Forum Discussion

nbuno's avatar
nbuno
Level 6
12 years ago

Where can i capture log for Tape drive going Down and PEND-TLD

Please just don't tell me to check in bptm and /var/adm/messages..i couldn't find them there..also,i will appreciate if someone pls can paste the o/p of how they actually looks..i have to create a script so that this data can be captured and sent to monitoring guys..this o/p is exactly what i am looking for.

 

thanks.........

  • Those files are THE ONLY WAY!

    First of all - ensure that VERBOSE entry exists in vm.conf on all media servers and that NBU is restarted on media servers to enable logging to OS syslog.

    If you post YOUR media server(s) messages file(s) and bptm log(s), we will help you to identify issues in your environment. 

    It does not help you one bit if we share our error messages.....

  • Those files are THE ONLY WAY!

    First of all - ensure that VERBOSE entry exists in vm.conf on all media servers and that NBU is restarted on media servers to enable logging to OS syslog.

    If you post YOUR media server(s) messages file(s) and bptm log(s), we will help you to identify issues in your environment. 

    It does not help you one bit if we share our error messages.....

  • i got that Marianne actually i just wanted to see how those error logs look like so that i can tell my OS guys to create a script that will grep 'something' from that content and send us an alert message whenever that happens..also i am not planning to keep my versbosity high so does that mean i will never be able to get those log messages ?

     

  • I don't know what they look like because there are many reasons that drives can go down.

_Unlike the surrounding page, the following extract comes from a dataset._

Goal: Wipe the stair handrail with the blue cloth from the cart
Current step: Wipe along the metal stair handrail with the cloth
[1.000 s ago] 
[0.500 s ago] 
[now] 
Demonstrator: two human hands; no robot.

    If you look at the details for the job in activity monitor you may get an idea of the time the problem happens, so you know about where to look in the log.

    If shouldn't be difficult - if you look for the work mount or mounting and check that the tape listed matches the tape shown in activity, you could pull at the lines for that PID , which will shorten things.

    Alternatively you could start by looking for lines containing <16> or <8> (doesn't always work though ... but should for a drive going down).

    The exact time the drive goes down will be found in ltid, as this is the process taht actually downs the drive, but the reason will be in bptm and hopfully messages.  You could also enable the debug log tpcommand  and robots. (/usr/openv/volmgr/debug/robots and tpcommand) .  If you stick VERBOSE in vm.conf this will show more info, and to get the max amount create the empty file DRIVE_DEBUG in volmgr dir.

    Waste of time trying to script this, it would only work for that exact cause, and we don;t now that until we see it anyway.  Trust me, if this could be scripted I would have done it ages ago ...

    Martin

  • Verbosity of bptm higher that 0 is only required if Symantec Support needs level 5 logs, but I firmly believe that VERBOSE entry in vm.conf is ALWAYS needed. No way to troubleshoot DOWN drives without it.
    There are so many reasons for drives being DOWN'ed.
    I always look for the word DOWN in messages, then look at the lines in messages file leading up to drive being DOWN'ed. 

    If you have seen some of these entries, you will understand that this cannot really be automated.

  • Agree with Mariannes excellent points ... I always run volmgr logs with VERBOSE in vm.conf and with the debug touchfiles in place - yes, these days I only 'run' test servers (Symantec support don't run Symantecs own 'real' backup servers ) but even test servers go wrong and need attention sometimes - and if that happens I want to be sure I have the right info in the logs, I don;t want to be having to set logs and then wait for the issue to happen again to capture the info i need to fix it. I strongly believe that log size should be part of the system design - many people don;t consider it, and then have no ability to turn the logs up to any decent level to troubleshoot an issue, which can mean it cannot be fixed until the log issue is resolved by some means. Anyway, back to topic. If there are drive issues, they should also be logged in : /usr/openv/netbackup/db/media/errors If you search for : "tperr.sh download'" in google you will be able to make some sense of the file - it should narrow down any potential issues with particular drives or media. Please note, it will only work on Solaris. It works on statistics, so the more lines in there the better. Martin
  • Something else that might help a person if they are in a tizzy: remember that the down'ed drives will be noted in the /var/log/messages files (I usually grep -i down /var/log/mess*) of the media server that controls the library--and if that is different than the master server, and you're looking at the master server, you may not see anything in its log files.